[Goal of the exercise] Using the records below, give again exactly the lines from the line that contains "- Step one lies" through the line that contains "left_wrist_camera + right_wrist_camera", both ends included, and only those.

☆ ☆ ☆ ☆ ☆ ☆ ☆

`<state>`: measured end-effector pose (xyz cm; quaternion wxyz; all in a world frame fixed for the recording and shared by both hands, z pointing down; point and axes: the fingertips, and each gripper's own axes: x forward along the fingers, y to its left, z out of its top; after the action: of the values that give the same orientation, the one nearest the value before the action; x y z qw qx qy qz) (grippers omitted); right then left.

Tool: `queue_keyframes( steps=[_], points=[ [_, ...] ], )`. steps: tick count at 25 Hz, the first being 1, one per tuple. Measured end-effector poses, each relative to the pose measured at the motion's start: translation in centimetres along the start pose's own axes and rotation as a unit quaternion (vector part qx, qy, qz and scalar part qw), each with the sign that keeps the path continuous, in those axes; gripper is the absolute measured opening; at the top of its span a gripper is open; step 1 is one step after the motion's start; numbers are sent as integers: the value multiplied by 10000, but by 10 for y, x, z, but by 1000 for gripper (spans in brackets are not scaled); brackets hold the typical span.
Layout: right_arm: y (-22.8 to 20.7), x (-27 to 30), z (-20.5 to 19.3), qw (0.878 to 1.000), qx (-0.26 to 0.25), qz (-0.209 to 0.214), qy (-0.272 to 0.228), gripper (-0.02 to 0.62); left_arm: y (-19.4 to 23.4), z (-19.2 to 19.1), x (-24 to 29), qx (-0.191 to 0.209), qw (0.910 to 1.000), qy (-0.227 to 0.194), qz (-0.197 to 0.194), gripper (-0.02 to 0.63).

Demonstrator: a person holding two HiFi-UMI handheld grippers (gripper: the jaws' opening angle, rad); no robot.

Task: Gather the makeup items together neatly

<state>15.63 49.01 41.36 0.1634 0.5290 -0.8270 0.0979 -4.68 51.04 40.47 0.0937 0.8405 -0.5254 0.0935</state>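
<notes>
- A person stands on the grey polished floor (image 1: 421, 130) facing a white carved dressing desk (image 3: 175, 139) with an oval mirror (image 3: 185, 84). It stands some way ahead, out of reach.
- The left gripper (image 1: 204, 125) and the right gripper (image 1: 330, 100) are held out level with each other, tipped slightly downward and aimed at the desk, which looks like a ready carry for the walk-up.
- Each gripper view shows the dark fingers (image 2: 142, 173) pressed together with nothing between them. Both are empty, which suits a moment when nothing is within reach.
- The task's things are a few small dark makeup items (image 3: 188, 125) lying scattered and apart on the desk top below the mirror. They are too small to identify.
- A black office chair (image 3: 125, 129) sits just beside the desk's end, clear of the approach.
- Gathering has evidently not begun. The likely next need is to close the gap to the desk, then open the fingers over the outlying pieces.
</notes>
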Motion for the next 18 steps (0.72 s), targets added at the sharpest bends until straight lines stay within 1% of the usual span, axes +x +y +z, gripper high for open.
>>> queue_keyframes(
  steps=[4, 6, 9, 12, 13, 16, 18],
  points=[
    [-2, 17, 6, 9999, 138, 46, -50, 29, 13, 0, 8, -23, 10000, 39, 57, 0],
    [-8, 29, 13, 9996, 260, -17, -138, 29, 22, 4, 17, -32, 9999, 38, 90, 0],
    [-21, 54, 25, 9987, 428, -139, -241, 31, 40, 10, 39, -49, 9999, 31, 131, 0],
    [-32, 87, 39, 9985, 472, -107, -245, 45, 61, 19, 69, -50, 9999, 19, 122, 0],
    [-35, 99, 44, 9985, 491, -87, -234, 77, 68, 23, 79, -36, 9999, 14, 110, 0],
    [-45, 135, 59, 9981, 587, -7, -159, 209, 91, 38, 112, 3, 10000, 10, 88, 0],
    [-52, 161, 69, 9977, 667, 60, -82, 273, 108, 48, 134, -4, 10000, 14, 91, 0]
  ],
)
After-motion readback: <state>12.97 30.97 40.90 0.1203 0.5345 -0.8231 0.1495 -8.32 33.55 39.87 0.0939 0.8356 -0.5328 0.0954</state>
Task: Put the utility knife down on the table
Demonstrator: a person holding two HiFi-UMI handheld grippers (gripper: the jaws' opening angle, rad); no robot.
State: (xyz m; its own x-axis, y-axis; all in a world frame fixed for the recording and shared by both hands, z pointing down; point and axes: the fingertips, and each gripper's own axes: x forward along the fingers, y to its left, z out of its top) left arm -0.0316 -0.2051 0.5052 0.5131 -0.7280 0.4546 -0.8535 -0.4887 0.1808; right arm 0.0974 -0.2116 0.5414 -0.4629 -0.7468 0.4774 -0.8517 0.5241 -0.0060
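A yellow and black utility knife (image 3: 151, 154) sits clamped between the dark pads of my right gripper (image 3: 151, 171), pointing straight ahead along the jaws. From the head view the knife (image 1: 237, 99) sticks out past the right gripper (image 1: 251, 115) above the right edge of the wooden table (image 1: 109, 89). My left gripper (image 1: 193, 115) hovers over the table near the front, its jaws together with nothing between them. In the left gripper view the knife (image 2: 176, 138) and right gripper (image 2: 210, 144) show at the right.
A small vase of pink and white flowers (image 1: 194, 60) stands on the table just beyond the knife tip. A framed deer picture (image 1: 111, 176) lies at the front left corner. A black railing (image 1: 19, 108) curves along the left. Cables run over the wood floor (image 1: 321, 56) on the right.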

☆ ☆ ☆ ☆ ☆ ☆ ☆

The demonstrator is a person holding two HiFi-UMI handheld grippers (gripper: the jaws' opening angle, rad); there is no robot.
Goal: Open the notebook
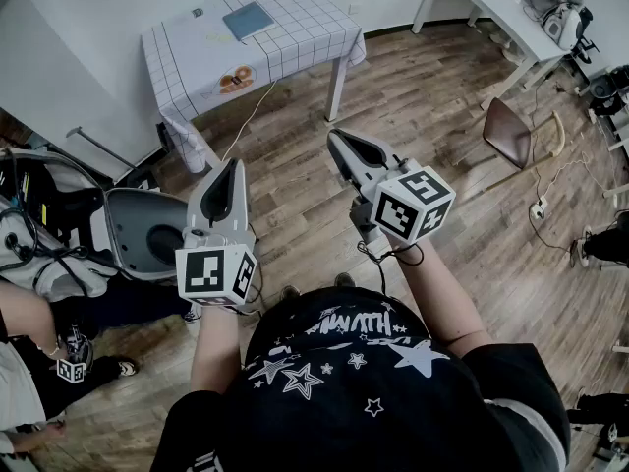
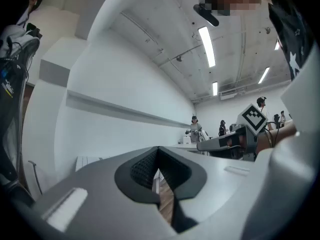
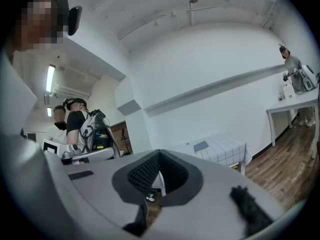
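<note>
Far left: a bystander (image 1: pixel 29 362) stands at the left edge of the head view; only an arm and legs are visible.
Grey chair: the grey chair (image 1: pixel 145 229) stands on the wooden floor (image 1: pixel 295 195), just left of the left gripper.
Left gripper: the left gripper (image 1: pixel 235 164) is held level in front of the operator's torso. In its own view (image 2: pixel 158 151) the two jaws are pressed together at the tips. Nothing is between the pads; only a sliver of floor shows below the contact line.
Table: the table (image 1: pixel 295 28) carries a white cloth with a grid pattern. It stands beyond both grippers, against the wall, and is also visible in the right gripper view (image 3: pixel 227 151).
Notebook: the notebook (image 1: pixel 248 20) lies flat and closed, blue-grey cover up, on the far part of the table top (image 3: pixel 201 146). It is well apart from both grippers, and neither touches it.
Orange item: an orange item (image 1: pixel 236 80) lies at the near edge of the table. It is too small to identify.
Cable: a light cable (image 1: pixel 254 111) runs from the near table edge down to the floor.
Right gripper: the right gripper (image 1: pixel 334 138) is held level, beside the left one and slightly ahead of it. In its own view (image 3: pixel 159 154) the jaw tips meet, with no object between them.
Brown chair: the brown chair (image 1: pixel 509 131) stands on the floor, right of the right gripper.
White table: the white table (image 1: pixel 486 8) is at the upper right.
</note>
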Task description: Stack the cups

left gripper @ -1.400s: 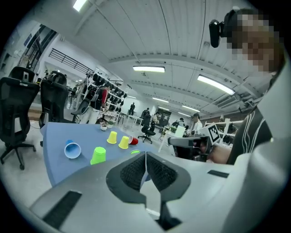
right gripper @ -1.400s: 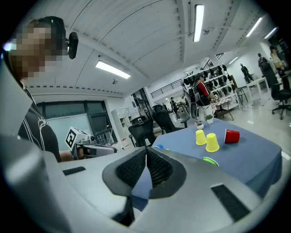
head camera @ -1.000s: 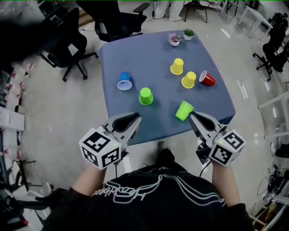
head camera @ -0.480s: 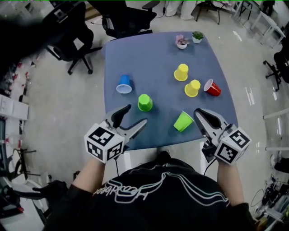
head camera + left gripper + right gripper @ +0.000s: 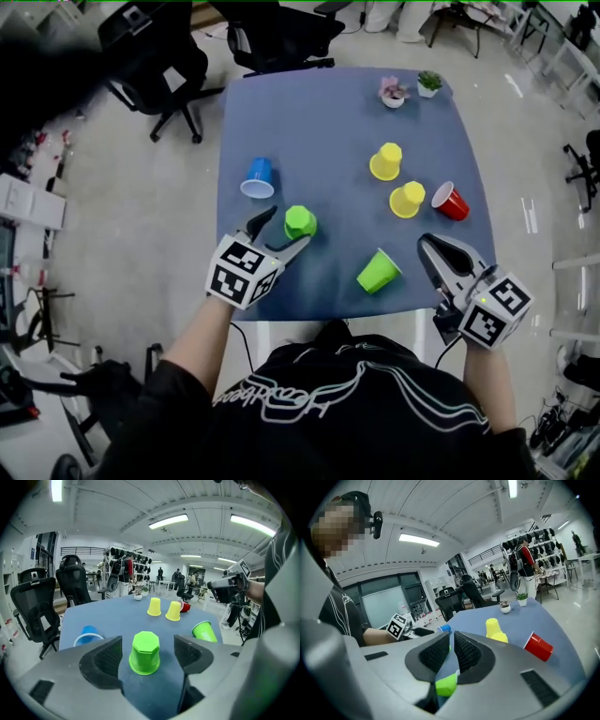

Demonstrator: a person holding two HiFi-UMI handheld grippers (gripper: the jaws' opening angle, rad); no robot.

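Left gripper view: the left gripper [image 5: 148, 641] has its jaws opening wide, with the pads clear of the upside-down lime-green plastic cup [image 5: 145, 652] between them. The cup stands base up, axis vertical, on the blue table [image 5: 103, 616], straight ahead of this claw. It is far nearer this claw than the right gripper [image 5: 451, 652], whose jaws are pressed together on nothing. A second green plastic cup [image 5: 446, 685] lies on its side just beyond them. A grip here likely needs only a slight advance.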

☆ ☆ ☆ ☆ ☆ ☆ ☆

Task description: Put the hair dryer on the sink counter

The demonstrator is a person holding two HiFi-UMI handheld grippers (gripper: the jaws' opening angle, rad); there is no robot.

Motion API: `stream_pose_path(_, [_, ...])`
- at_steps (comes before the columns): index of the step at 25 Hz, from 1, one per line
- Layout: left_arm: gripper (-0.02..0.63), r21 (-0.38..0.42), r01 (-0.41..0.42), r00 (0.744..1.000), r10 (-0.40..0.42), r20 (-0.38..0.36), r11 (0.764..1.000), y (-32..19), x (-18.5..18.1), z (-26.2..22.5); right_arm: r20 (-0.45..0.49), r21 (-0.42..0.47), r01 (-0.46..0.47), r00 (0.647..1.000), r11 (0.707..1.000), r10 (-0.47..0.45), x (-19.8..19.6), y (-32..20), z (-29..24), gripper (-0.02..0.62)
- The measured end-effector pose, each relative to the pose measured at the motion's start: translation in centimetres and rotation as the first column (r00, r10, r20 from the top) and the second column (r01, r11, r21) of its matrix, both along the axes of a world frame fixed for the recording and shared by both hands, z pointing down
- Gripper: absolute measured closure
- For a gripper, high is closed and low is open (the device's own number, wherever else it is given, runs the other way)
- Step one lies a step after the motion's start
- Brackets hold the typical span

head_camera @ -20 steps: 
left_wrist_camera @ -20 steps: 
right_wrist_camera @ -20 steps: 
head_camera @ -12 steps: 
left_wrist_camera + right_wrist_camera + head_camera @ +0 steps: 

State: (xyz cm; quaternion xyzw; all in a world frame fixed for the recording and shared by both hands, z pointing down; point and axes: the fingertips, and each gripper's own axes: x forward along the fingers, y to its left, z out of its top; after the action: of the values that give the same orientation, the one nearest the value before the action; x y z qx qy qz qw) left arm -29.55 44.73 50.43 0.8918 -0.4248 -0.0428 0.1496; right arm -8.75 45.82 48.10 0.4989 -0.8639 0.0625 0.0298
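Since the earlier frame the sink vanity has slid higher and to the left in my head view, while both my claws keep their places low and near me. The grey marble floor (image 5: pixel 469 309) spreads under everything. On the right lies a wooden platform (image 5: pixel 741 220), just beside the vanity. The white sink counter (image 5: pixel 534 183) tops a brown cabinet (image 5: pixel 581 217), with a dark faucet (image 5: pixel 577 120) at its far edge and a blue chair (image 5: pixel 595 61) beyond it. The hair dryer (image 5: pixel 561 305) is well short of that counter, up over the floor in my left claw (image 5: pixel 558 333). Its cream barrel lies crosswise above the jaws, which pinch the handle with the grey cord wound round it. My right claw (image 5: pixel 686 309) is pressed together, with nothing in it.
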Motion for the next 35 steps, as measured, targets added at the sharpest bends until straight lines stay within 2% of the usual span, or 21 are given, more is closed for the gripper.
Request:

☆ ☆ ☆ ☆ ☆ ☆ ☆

[Final answer]
- Step one lies a step after the motion's start
- Brackets hold the typical span

head_camera @ -20 steps: 
left_wrist_camera @ -20 steps: 
right_wrist_camera @ -20 steps: 
head_camera @ -12 steps: 
left_wrist_camera + right_wrist_camera + head_camera @ +0 steps: 

That completes the answer to the exercise.